The hydroxyl radical is considered to be one of the most reactive entities and indiscriminate in its reaction chemistry and is considered to react with quenching species based on their abundance in solution. This is why ethanol is its main reactant. However, the quenching of hydroxyl radicals by phenolics, in particular flavonoids, cinnamates, flavonols and anthocyanins, was demonstrated by the Bors group in the early 90s. These reactions lead to lower the acetaldehyde formation from both oxygen and peroxide and hence less perceived oxidation. Recently it has been shown that caffeic acid is especially reactive in this way, giving further evidence that the influence of the phenolic composition is more related to the peroxide and radical reactions than to those involving oxygen. It has been expected that tannins from skin and seed are significant radical quenching agents, and maybe oak tannin fractions as well, even though they show little role in the oxygen and ferrous reactions. This is why both white wines and red wines can consume oxygen at similar rates yet the aldehyde production of white wines is much more obvious than that of red wines.
What does determine the oxygen consumption degree in wines?
Since the ferrous ion reaction with oxygen is controlling the speed of reaction, the reactions involved in the regeneration of ferric to ferrous are of key importance. The picture in which only these two species are in a redox couple at wine pH is probably oversimplified, since in the presence of oxygen, at pH of 3.0 to 4.0, the predominant forms appear to be ferric hydroxide complexes (Fe(OH)++ and Fe(OH)2+) and ferrous. Other complexes involving iron and copper ions are expected to be pectin fractions, quercetin and some tannin fractions. The reactions in which ferric is reduced back to ferrous are not known and yet they seem to determine the extent to which a saturation of oxygen can be consumed in the first few hours.
Which is the role of SO2 in these oxygen-consuming processes?

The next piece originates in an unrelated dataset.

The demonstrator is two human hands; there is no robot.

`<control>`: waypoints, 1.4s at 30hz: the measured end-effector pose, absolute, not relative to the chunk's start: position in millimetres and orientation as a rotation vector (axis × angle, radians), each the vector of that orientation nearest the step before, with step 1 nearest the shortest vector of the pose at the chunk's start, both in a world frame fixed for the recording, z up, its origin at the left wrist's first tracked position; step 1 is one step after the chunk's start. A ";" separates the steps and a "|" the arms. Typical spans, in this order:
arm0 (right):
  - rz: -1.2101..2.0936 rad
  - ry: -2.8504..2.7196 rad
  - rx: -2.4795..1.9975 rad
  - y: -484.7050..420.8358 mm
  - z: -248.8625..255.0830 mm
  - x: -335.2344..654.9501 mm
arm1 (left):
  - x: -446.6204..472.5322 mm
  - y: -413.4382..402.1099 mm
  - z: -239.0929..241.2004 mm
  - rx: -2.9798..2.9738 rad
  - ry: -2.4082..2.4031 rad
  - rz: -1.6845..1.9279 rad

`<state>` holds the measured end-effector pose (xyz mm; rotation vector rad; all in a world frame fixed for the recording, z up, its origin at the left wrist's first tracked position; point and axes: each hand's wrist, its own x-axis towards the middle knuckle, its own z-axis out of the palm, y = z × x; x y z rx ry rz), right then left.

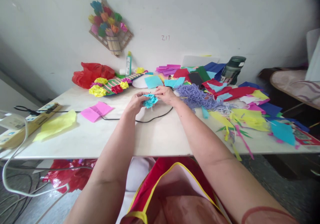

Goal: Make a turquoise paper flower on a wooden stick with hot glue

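Left hand [136, 102] pinched on crumpled blue paper [150, 101], which is held to its right, just left of the right hand [166, 95], whose grip cannot be told

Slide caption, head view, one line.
Left hand holds a crumpled turquoise paper piece, right hand close by, over a white table; tangled lavender yarn to the right.

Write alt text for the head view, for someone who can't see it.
A person's left hand holds a crumpled blue paper piece over a white table, the right hand close beside it. Colored paper and tangled purple yarn lie nearby; a paper-flower bouquet hangs on the wall behind.
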<state>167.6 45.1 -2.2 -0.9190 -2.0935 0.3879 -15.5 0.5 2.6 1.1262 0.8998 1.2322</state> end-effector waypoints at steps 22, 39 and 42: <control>-0.266 -2.289 -1.241 11.8 12.8 161.5 | -13.7 4.1 -1.7 1.148 0.895 1.374; 0.429 -2.048 -0.773 48.0 -6.3 177.2 | -18.2 4.2 -4.7 1.415 0.913 1.390; 0.535 -2.002 -0.732 45.8 -5.4 177.9 | -18.5 2.8 -3.1 1.371 0.886 1.359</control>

The speed at which the quinone is returned to the phenol seems to dominate that of other reactions and Danilewicz has shown very clearly that sulfur dioxide greatly increases this return reaction, forming sulfate ion at the same time. A second role of free SO2 is also to react with hydrogen peroxide, again forming sulfate ion but competing for it with ferrous in the Fenton sequence. Thus in the presence of free SO2, the rate of oxygen consumption is accelerated and yet the yield of acetaldehyde might be lowered, and any aldehyde formed will be bound. It is easy to see why for so long the addition of sulfur dioxide to wine was generally viewed as “stopping” oxidation since the oxygen disappeared quickly, and acetaldehyde formation was not detected sensorially. The return of the quinone to the phenol is why so little browning is observed even when large amounts of oxygen are delivered into a wine, compared with a saturation of two in a juice, where the enzyme reaction has far more extensive quinone condensation. The form of free SO2 involved in these reactions is in question with some suggestion of sulfite radicals and others of moleceular SO2 and needs to be studied further.

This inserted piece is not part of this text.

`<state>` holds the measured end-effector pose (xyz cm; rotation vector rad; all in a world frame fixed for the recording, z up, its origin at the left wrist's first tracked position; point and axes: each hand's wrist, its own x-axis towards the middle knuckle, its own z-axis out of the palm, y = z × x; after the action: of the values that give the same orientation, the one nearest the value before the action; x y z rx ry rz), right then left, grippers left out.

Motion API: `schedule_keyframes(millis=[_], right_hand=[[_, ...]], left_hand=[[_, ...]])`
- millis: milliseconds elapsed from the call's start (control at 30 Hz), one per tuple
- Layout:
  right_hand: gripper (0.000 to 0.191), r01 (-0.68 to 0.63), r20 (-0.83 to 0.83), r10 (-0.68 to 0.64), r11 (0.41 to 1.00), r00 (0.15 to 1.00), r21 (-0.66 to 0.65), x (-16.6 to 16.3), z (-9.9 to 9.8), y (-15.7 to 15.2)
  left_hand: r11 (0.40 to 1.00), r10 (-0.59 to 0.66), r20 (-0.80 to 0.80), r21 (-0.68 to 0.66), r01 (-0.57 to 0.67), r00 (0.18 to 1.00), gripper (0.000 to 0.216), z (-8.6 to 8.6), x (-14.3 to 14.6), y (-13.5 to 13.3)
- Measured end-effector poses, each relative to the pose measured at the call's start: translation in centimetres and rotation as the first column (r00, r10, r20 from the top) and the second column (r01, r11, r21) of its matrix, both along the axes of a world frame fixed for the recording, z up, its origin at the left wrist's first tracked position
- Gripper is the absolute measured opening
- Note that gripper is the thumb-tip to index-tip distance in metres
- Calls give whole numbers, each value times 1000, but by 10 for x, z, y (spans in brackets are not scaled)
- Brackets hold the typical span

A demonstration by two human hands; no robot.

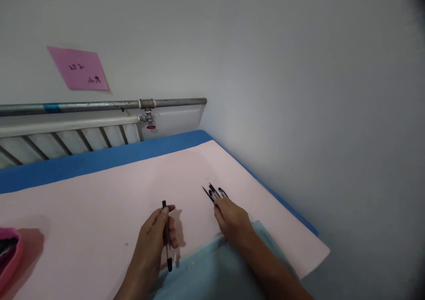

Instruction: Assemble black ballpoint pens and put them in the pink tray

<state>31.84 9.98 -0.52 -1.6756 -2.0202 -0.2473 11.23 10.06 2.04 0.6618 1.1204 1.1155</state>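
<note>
In my left hand [153, 231] is a slim pen [169, 263] with a black cap and a black end, gripped between the thumb and fingers. It stands nearly in line with my forearm, its lower end pointing toward me. My right hand [235, 220] is closed on several black and clear pens [213, 192], whose ends fan out beyond the fingertips. Those pens are low over or touching the pale pink sheet [109, 211]; I cannot tell which. The rest of their length is hidden by my right hand.
At the left edge a bright pink container [20, 247] holds dark items. Light blue cloth [215, 269] lies at the near edge. A blue surface [159, 147] borders the sheet. Behind are a radiator [66, 142], a metal pipe [109, 106] and a pink note [79, 69]; a wall stands at right.
</note>
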Motion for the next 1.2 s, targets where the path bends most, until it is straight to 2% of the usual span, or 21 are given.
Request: schedule_keyframes(millis=[167,300,400,500,567,600,667,733,800,833,900,967,1100,1200], right_hand=[[17,129,136,-107,977,985,-170,-2,-1,-9],[22,126,139,-90,954,986,-273,-5,1,-9],[26,99,56,-86,940,995,-328,-8,4,-8],[33,11,-191,-89,926,978,-377,-11,8,-6],[36,-87,-451,-117,909,885,-407,-14,13,-2],[35,-147,-588,-145,896,796,-420,-16,18,1],[26,-283,-806,-211,862,553,-419,-21,30,9],[12,-403,-917,-253,839,307,-366,-31,46,18],[5,-478,-960,-238,833,147,-280,-43,60,27],[6,-504,-967,-225,826,116,-252,-50,64,30],[6,-543,-971,-210,805,116,-239,-62,66,33],[8,-559,-970,-222,794,100,-239,-70,60,33],[10,-554,-969,-246,812,-34,-187,-74,46,29],[10,-564,-963,-263,805,-60,-185,-73,43,27]], left_hand=[[999,-41,7,8,41,999,43,-3,-1,-2],[997,-83,-33,-7,83,996,43,-1,3,-3],[992,-129,-42,3,129,991,44,1,7,-4],[987,-156,-86,35,160,984,40,2,9,-5],[984,-163,-119,54,171,979,36,3,9,-5],[983,-167,-126,59,176,978,34,4,8,-5],[979,-185,-122,61,193,975,33,6,7,-5],[974,-211,-112,57,219,971,33,7,6,-5],[968,-236,-97,64,243,967,32,8,5,-5],[965,-245,-90,71,252,965,31,8,4,-5],[964,-244,-85,88,252,966,29,9,3,-5],[964,-242,-92,89,250,966,28,9,2,-5],[959,-269,-88,71,275,959,27,8,2,-3],[954,-288,-79,63,293,955,27,7,2,-4]])
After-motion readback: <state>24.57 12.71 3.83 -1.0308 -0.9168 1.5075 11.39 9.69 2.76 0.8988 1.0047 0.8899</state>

Which do you think that next steps in the oxigen - wine relationship research should be?
The rates of radical forming and quenching reactions need to be studied for all major phenolic components under wine conditions, not only the hydroxyl radical, but the hydroxyl ethyl, the peroxyl and the hydroperoxyl radicals. The quenching reactions in particular need to be considered with other wine components ranging from the organic acids, glycerol and glutathione, characteristic sensory impact components related to varietal identity such as terpenes, pyrazines and thiols and both the major anthocyanins and their copigmentation cofactors.